[Start of Attachment]
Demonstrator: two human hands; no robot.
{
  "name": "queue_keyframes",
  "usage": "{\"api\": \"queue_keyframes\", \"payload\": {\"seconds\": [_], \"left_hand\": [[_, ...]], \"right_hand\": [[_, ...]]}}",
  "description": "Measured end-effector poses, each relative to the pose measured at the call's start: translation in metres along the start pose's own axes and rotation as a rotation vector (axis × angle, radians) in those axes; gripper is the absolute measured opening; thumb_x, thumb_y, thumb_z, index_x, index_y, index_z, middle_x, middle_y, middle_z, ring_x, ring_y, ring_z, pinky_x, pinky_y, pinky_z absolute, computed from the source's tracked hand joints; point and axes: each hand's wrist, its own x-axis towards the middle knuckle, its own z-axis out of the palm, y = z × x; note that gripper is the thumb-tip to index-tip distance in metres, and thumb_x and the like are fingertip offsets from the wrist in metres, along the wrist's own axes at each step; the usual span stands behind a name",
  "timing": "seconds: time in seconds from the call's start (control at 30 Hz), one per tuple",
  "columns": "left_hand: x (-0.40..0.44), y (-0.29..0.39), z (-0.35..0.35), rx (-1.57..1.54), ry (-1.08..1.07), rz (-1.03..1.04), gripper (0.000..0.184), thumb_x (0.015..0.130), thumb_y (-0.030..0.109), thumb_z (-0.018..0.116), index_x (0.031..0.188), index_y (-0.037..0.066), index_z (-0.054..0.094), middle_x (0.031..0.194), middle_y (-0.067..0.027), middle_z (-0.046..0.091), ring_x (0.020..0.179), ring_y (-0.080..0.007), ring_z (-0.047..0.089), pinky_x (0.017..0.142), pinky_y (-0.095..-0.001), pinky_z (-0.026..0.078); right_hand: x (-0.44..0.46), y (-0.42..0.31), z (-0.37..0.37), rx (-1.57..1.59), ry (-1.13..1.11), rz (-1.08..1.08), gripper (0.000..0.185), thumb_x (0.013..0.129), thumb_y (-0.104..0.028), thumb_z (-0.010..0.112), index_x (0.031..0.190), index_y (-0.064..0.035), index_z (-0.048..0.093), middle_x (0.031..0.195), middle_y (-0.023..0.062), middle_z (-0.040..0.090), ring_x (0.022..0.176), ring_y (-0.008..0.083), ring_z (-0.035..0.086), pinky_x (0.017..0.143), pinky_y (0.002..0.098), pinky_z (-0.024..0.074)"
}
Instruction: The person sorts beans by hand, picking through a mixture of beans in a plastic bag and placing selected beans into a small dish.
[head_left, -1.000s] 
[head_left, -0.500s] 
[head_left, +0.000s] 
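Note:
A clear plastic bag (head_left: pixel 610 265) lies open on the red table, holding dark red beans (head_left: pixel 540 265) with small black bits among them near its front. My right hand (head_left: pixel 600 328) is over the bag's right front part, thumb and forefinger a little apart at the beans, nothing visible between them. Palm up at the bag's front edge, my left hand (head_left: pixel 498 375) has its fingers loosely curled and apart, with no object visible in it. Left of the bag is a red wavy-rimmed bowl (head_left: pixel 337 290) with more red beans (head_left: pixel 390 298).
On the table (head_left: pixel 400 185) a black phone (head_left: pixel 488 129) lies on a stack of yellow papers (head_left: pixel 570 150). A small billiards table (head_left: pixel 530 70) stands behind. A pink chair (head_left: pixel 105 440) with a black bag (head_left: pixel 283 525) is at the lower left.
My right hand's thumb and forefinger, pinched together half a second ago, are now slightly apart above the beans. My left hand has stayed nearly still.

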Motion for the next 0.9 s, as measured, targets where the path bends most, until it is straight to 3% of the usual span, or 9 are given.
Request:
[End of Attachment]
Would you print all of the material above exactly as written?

Demonstrator: two human hands; no robot.
{
  "name": "queue_keyframes",
  "usage": "{\"api\": \"queue_keyframes\", \"payload\": {\"seconds\": [_], \"left_hand\": [[_, ...]], \"right_hand\": [[_, ...]]}}",
  "description": "Measured end-effector poses, each relative to the pose measured at the call's start: translation in metres along the start pose's own axes and rotation as a rotation vector (axis × angle, radians) in those axes; gripper is the absolute measured opening; thumb_x, thumb_y, thumb_z, index_x, index_y, index_z, middle_x, middle_y, middle_z, ring_x, ring_y, ring_z, pinky_x, pinky_y, pinky_z absolute, computed from the source's tracked hand joints; point and axes: each hand's wrist, its own x-axis towards the middle knuckle, its own z-axis out of the palm, y = z × x; note that gripper is the thumb-tip to index-tip distance in metres, and thumb_x and the like are fingertip offsets from the wrist in metres, along the wrist's own axes at each step; the usual span stands behind a name",
  "timing": "seconds: time in seconds from the call's start (control at 30 Hz), one per tuple",
  "columns": "left_hand: x (-0.40..0.44), y (-0.29..0.39), z (-0.35..0.35), rx (-1.57..1.54), ry (-1.08..1.07), rz (-1.03..1.04), gripper (0.000..0.184), thumb_x (0.015..0.130), thumb_y (-0.030..0.109), thumb_z (-0.018..0.116), index_x (0.031..0.188), index_y (-0.037..0.066), index_z (-0.054..0.094), middle_x (0.031..0.194), middle_y (-0.067..0.027), middle_z (-0.046..0.091), ring_x (0.020..0.179), ring_y (-0.080..0.007), ring_z (-0.047..0.089), pinky_x (0.017..0.142), pinky_y (-0.095..-0.001), pinky_z (-0.026..0.078); right_hand: x (-0.44..0.46), y (-0.42..0.31), z (-0.37..0.37), rx (-1.57..1.59), ry (-1.13..1.11), rz (-1.08..1.08), gripper (0.000..0.185), thumb_x (0.013..0.129), thumb_y (-0.104..0.028), thumb_z (-0.010..0.112), index_x (0.031..0.190), index_y (-0.064..0.035), index_z (-0.048..0.093), middle_x (0.031..0.195), middle_y (-0.023..0.062), middle_z (-0.040..0.090), ring_x (0.022..0.176), ring_y (-0.008..0.083), ring_z (-0.035..0.086), pinky_x (0.017..0.143), pinky_y (0.002..0.098), pinky_z (-0.024..0.074)"
}
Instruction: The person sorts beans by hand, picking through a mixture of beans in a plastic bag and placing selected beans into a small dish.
[head_left, -1.000s] 
[head_left, -0.500s] 
[head_left, +0.000s] 
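Note:
A clear plastic bag (head_left: pixel 610 265) lies open on the red table, holding dark red beans (head_left: pixel 540 265) with small black bits among them near its front. My right hand (head_left: pixel 600 328) is over the bag's right front part, thumb and forefinger a little apart at the beans, nothing visible between them. Palm up at the bag's front edge, my left hand (head_left: pixel 498 375) has its fingers loosely curled and apart, with no object visible in it. Left of the bag is a red wavy-rimmed bowl (head_left: pixel 337 290) with more red beans (head_left: pixel 390 298).
On the table (head_left: pixel 400 185) a black phone (head_left: pixel 488 129) lies on a stack of yellow papers (head_left: pixel 570 150). A small billiards table (head_left: pixel 530 70) stands behind. A pink chair (head_left: pixel 105 440) with a black bag (head_left: pixel 283 525) is at the lower left.
My right hand's thumb and forefinger, pinched together half a second ago, are now slightly apart above the beans. My left hand has stayed nearly still.
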
Motion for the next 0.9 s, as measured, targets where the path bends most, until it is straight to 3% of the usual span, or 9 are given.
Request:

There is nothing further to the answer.